18524852. PRIVACY PRESERVING JOINT TRAINING OF MACHINE LEARNING MODELS simplified abstract (NEC Corporation)
Contents
- 1 PRIVACY PRESERVING JOINT TRAINING OF MACHINE LEARNING MODELS
- 1.1 Organization Name
- 1.2 Inventor(s)
- 1.3 PRIVACY PRESERVING JOINT TRAINING OF MACHINE LEARNING MODELS - A simplified explanation of the abstract
- 1.4 Simplified Explanation
- 1.5 Potential Applications
- 1.6 Problems Solved
- 1.7 Benefits
- 1.8 Potential Commercial Applications
- 1.9 Possible Prior Art
- 1.10 Unanswered Questions
- 1.11 Original Abstract Submitted
PRIVACY PRESERVING JOINT TRAINING OF MACHINE LEARNING MODELS
Organization Name
Inventor(s)
Roberto Gonzales Sanchez of Heidelberg (DE)
Vittorio Prodomo of Leganes (ES)
Marco Gramaglia of Leganes (ES)
PRIVACY PRESERVING JOINT TRAINING OF MACHINE LEARNING MODELS - A simplified explanation of the abstract
This abstract first appeared for US patent application 18524852 titled 'PRIVACY PRESERVING JOINT TRAINING OF MACHINE LEARNING MODELS
Simplified Explanation
The abstract describes a method for training a shared machine learning model by generating a data transformation function, sharing it with other entities, creating private datasets, receiving private datasets from other entities, and training the ML model.

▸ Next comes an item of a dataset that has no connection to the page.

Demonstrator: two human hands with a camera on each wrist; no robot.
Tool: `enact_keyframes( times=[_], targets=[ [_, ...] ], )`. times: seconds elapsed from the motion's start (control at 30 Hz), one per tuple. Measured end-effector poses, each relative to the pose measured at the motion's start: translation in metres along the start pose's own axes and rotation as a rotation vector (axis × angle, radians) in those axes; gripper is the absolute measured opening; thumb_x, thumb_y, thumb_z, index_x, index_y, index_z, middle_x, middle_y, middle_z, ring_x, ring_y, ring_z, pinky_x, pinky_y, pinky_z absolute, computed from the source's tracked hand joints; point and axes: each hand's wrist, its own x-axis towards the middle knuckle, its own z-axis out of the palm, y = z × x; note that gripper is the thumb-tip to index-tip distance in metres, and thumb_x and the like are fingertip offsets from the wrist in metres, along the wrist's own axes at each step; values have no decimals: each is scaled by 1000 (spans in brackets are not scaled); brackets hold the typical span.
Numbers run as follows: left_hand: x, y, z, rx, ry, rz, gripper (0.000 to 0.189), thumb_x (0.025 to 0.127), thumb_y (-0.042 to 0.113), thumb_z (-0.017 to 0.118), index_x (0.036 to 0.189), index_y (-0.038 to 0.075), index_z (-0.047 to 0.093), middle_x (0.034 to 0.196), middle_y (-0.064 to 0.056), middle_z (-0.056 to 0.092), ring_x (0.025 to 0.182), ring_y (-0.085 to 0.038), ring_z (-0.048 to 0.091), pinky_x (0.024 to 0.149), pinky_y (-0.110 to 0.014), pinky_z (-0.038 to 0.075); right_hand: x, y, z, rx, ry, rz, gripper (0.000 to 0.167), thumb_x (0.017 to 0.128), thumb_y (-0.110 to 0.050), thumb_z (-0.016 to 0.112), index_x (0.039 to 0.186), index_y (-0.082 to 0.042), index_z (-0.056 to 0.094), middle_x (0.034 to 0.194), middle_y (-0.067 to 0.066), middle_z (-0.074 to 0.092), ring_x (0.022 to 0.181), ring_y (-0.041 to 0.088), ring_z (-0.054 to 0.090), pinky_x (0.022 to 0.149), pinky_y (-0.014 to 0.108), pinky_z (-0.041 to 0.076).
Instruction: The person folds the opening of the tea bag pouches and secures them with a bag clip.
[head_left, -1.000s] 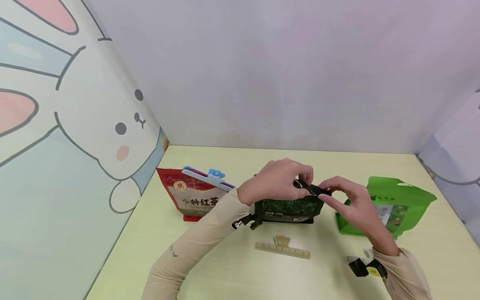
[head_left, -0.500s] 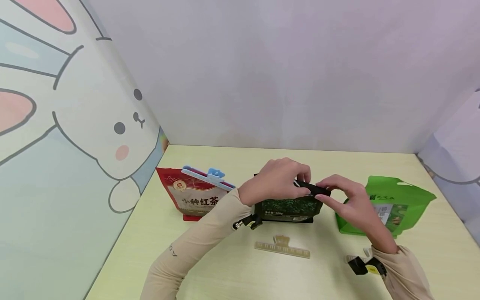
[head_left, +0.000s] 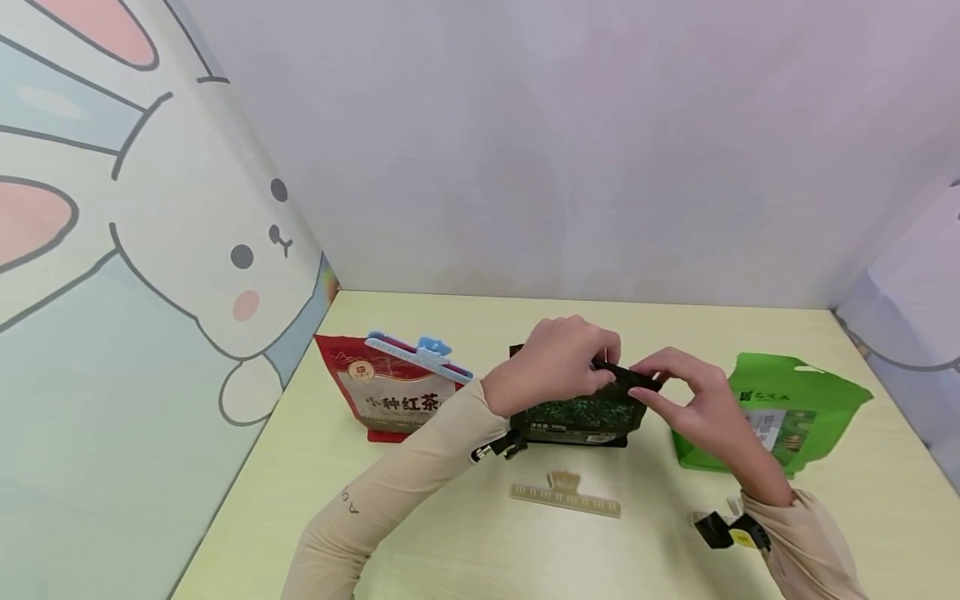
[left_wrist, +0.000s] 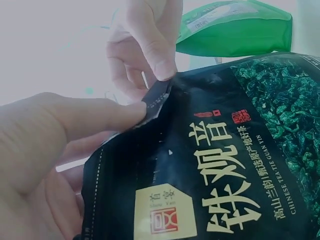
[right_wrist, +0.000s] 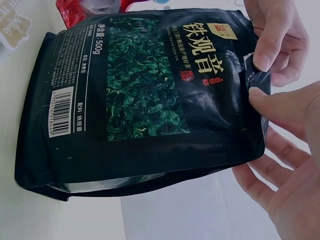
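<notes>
A black tea bag (head_left: 577,414) with a dark green leaf picture stands upright mid-table. My left hand (head_left: 558,360) pinches its top edge near the middle, thumb in front and fingers behind. Close beside it, my right hand (head_left: 693,398) pinches the same edge at the right corner. In the left wrist view a strip of the black tea bag's top (left_wrist: 156,102) is folded between the two thumbs. The right wrist view shows the front of the tea bag (right_wrist: 145,85) with its barcode and label, both thumbs at the top edge.
On the left stands a red tea bag (head_left: 390,400) with a blue clip (head_left: 420,357) across its top. A green bag (head_left: 806,412) stands at the right. In front lies a beige clip (head_left: 565,495); another pale clip (head_left: 735,507) is partly behind the right wrist.
The top edge of the black tea bag has been folded over and flattened at the right, and the left thumb has shifted slightly along it. Both hands keep their pinch.
</notes>
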Motion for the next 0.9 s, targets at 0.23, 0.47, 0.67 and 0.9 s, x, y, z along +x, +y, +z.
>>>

- The method involves generating a data transformation function by a first entity.
- The first entity shares the data transformation function with one or more second entities.
- The first entity creates a private dataset by applying the data transformation function to its own dataset.
- The first entity receives private datasets from the second entities, which were created using the data transformation function.
- The ML model is trained using the private datasets to produce a trained ML model.
Potential Applications
This technology can be applied in collaborative machine learning projects where multiple entities need to train a shared model while keeping their data private.
Problems Solved
This method solves the problem of sharing data for training machine learning models without compromising the privacy of individual datasets.
Benefits
The benefits of this technology include improved data privacy, collaborative model training, and the ability to leverage diverse datasets for better ML model performance.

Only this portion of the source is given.